Juvenile tribunals only handle criminal cases. But the number of civil cases involving child support and minors' education rights has soared in recent years.
The problem is that those civil cases are being handled through Civil Law, which was not designed to adequately protect children.
"An independent court may help solve such problems," Chen said.
Special courts for juvenile cases began in 1899 in the United States. China established its first juvenile tribunal in 1984 in Shanghai's Changning District Court.
Juvenile delinquency was rampant in China after the country dragged itself out of the "cultural revolution" £¨1966-76£© , a time when children received little or no education.

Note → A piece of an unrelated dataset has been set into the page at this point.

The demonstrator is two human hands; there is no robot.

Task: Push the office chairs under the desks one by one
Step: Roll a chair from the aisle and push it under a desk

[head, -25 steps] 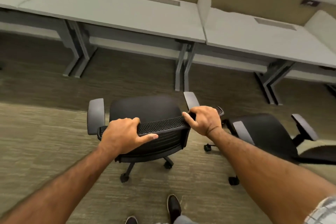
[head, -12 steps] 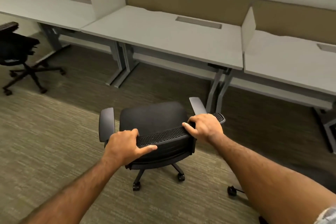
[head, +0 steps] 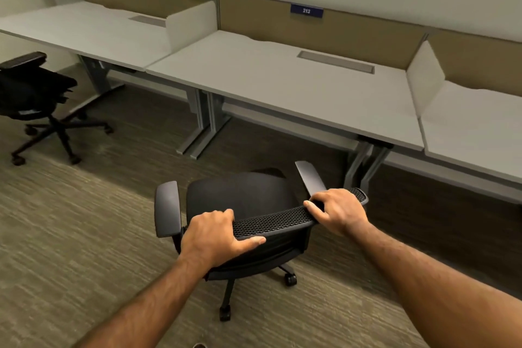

In 1979 in Shanghai, the number of people younger than 25 involved in crimes reached 15,000, or 78 per cent of all criminal offenders. That was the highest percentage in history.
Juveniles were treated as adults in the court system then, but officials soon realized the equal treatment was flawed because the juvenile recidivism rate at the time was a whopping 10 per cent.

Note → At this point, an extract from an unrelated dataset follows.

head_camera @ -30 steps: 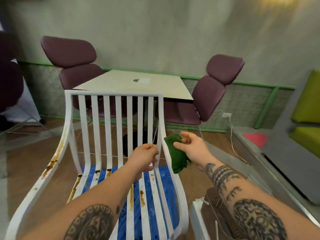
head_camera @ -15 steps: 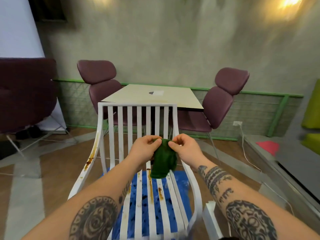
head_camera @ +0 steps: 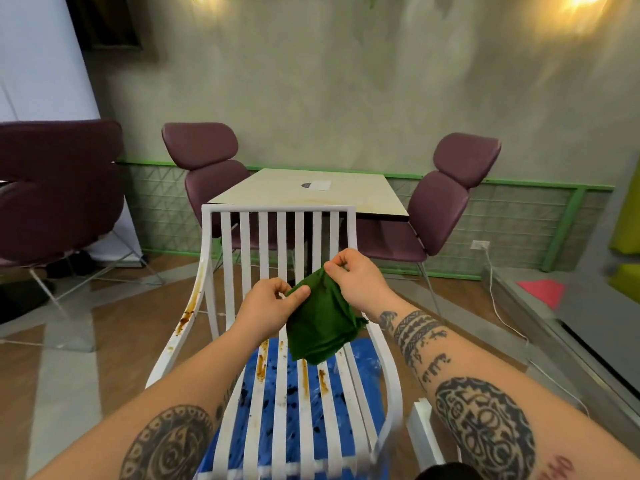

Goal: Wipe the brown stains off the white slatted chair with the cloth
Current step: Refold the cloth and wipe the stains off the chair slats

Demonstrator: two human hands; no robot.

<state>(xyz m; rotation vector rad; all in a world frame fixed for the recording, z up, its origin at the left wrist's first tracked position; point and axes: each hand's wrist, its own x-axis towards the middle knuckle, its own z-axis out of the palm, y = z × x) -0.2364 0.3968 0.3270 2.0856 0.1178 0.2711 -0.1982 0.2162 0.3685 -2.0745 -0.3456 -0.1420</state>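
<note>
The white slatted chair point(head_camera: 277, 211) stands right in front of me, its back towards the table. Brown stains run down its left armrest point(head_camera: 188, 311) and streak several seat slats point(head_camera: 304, 377). A dark green cloth point(head_camera: 320, 327) hangs above the seat, held between both hands. My left hand point(head_camera: 268, 306) pinches its left top corner with thumb and fingers. My right hand point(head_camera: 353, 282) pinches the upper right edge, slightly higher. The cloth covers part of the seat and backrest behind it.
A blue sheet point(head_camera: 362, 362) lies on the floor under the chair. Behind stands a pale square table point(head_camera: 311, 197) with two maroon chairs point(head_camera: 204, 157) point(head_camera: 446, 199); a third maroon chair point(head_camera: 52, 188) is at left. A white block point(head_camera: 424, 431) and a raised grey ledge point(head_camera: 554, 327) lie to the right.
The view has tilted up and pulled back. The cloth, first in my right hand alone, is now held by both hands, which have drawn apart and spread it.
</note>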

After juvenile tribunals were set up under the principles of "instruction, reform and redemption," the recidivism rate plummeted to 1 per cent.
The tribunal's obvious success rate led to the establishment of 2,500 other tribunals throughout the mainland.
Minors were often given leniency when they were punished by the tribunals.
The judge's work didn't end once the penalty was issued. Judges continued to supervise the juvenile offenders to help them better themselves.
But new problems arise in ever-changing societies and tribunals began having problems handling all the casework.
Statistics show that in the last decade, the juvenile delinquency rate accounted for 10 per cent to 14 per cent of all the criminal offences in the city. More than half of those juvenile cases were committed by gangs. Online crimes are surfacing as well.
To better crack down on juvenile delinquency and make full use of judicial power, the city reduced the number of juvenile tribunals in 1999 from 20 to four respectively in Changning, Putuo, Zhabei and Minhang district courts.
Those tribunals were then put in charge of juvenile cases for the entire city.
The centralization helped considerably. Because independent courts are allotted more power, they can better supervise offenders and detention homes.
Since China still has no criminal laws or procedure laws for minors, an independent juvenile court system would make the overall system more integrated, said Li Jie, deputy director of the Steering Group for the Juvenile Tribunal in Shanghai Higher People's Court.